Looks like we are about to start a job to dig a two acre lake. Looking at the soils report, cap rock is about 10 feet down. Plans call for 15 ft depth.
Any dug through cap rock before, and using what?
I was going to put a JD 330 on the job, but I think I would need a machine with a shorter arm


----------



## Ironman (Oct 16, 2008)

Cap rock sucks thats for sure, but with the right machine you can be fairly productive ( as far as digging in rock is concerned ).

The last time I got into cap rock it was about three foot thick it was slow going but I had a JD450 digging it and it wasnt horrible but not fast by any means.

just take your time and try not to overwork the machines capacity and youll be ok. hope you gotta good rock bucket a GP wont hold up long.
If the rocks not all that thick you may be alright.
Good luck


----------



## denick (Feb 13, 2006)

Hi SDG,

Welcome to E&SW forum of Contractortalk.com.We don't have cap rock in CT. As far as I know. 

Stop in the CHAT ROOM at 9PM.


----------



## SDG (Oct 3, 2008)

*Cap Rock*

Ironman was right...started using the kobelco 350 couldn't handle it
Had to get the Hitachi 850...damn thing is expensive
Slow going.:sad:


----------



## rino1494 (Jan 31, 2006)

Please define cap rock.


----------



## JPF (Dec 20, 2006)

rino1494 said:


> Please define cap rock.


Basically, Caprock is fossilized coral substrate......pretty much like trying to scratch through granite. It's all over at different depths down here in S. Florida.......used to excavate swimming pools years back, and it can be a real nightmare. Some guy's actually carry a wrecking ball with them to pound the heck out of the rock before trying to excavate it. They use charges at the rock pits to blow it out before dragline........bad juju!!:no:


----------



## dayexco (Mar 4, 2006)

what's a rock?


----------



## JPF (Dec 20, 2006)

dayexco said:


> what's a rock?


My wife say's it's my head.....:blink:


----------



## Blas (Jan 29, 2008)

If its like granite I would just blast it and be done with it. We use a D8 with a big ripper for limestone but that sounds pretty hard core. The one thing I know about granite is that you are not going to rip granite around here, it gets blasted period.


----------



## Driftwood (Feb 15, 2004)

*Granite is a beautiful thing !!!!*

In a kitchen


----------



## rino1494 (Jan 31, 2006)

Blas said:


> If its like granite I would just blast it and be done with it. We use a D8 with a big ripper for limestone but that sounds pretty hard core. The one thing I know about granite is that you are not going to rip granite around here, it gets blasted period.




I agree, blasting or hammering is the way to go.


----------



## SDG (Oct 3, 2008)

*Cap Rock Unleashed*

Really slow going, but its fun!!!!
except when you blow the main jack
started with Hitachi 800, now using 850


----------



## SDG (Oct 3, 2008)

*Finished*

finally after three months:clap:


----------



## tgeb (Feb 9, 2006)

Looks nice, nothing quite like a 3 month project. 

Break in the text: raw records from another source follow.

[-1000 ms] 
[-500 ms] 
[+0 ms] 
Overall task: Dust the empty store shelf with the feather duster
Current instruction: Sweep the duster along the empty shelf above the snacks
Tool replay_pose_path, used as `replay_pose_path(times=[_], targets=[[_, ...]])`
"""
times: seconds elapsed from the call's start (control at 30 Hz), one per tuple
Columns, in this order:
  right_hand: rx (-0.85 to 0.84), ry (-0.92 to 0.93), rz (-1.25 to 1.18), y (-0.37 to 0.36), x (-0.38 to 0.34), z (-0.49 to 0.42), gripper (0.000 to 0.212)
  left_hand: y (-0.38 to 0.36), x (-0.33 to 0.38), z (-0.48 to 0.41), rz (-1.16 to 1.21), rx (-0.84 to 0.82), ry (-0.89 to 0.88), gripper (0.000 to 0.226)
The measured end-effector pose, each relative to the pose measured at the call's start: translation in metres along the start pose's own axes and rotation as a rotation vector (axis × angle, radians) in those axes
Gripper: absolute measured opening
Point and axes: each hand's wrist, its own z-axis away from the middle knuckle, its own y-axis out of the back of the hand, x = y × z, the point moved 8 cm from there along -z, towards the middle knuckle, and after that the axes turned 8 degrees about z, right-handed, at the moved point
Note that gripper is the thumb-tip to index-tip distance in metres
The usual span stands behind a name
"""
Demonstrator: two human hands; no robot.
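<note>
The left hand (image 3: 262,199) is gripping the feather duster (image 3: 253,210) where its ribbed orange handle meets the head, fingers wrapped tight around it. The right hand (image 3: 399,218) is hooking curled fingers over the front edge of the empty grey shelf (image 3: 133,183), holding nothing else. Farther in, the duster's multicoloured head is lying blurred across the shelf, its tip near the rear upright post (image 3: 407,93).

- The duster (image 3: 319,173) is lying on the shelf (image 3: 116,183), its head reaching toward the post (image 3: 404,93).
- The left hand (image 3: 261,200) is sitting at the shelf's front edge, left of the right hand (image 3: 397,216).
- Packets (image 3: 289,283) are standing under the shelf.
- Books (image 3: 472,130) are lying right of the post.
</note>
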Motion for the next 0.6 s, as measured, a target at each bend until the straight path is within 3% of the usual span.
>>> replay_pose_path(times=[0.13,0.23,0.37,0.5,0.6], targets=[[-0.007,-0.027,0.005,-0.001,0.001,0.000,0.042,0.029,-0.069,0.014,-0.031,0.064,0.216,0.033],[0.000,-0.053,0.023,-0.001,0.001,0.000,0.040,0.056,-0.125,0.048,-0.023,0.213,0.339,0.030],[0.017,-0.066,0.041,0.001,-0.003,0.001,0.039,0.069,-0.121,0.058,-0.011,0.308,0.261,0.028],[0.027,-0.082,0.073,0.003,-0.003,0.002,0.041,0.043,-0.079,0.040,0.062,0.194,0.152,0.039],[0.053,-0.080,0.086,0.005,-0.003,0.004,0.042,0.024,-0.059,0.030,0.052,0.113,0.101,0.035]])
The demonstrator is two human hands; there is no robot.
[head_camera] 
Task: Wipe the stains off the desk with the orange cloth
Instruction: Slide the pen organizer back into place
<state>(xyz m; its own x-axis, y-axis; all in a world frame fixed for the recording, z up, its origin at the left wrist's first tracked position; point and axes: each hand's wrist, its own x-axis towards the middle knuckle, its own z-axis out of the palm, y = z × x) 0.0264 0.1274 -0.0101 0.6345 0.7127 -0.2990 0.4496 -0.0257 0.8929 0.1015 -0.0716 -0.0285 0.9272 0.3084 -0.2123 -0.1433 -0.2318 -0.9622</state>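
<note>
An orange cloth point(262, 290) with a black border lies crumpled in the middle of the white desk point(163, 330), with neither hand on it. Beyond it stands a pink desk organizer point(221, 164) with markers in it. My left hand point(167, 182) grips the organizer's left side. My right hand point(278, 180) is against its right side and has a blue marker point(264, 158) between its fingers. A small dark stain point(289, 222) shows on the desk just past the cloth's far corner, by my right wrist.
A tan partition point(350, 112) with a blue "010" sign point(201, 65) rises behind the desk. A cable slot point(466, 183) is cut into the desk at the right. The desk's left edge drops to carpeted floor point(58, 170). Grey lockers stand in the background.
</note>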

Only thing is how do we know it 15' deep? Could be 2' it would look the same from here.


----------



## SDG (Oct 3, 2008)

*take my word for it*

Scouts honor!!

on the Hitachi's stick its 14 feet from bushing to bushing, with the bucket its another 4'
I found one picture with the boom extended.


----------



## tgeb (Feb 9, 2006)

OK! Looks deep alright, well in 2 spots any way. :shifty:

Just curios....what is this pond for, and what did you do with all the material? Haul it off site?

Nice clean work.


----------



## SDG (Oct 3, 2008)

2 reasons: Its actually a retention pond per the design, for a cemetery! and to use the material as backfill to bring up the elevation since the water table is so high here. It would be easier to sell the material and bring in better suitable material for the fill, but due to county regs, you would have to get a mining permit to do so (it could take another six months.)

we are waiting on decision to crush the rock to use for road final.


----------



## JCLadson (Jun 19, 2009)

I would really like to pursure something in excavation.


----------



## FthillGuy (Jun 22, 2009)

Nope, stay in school...:thumbsup:


----------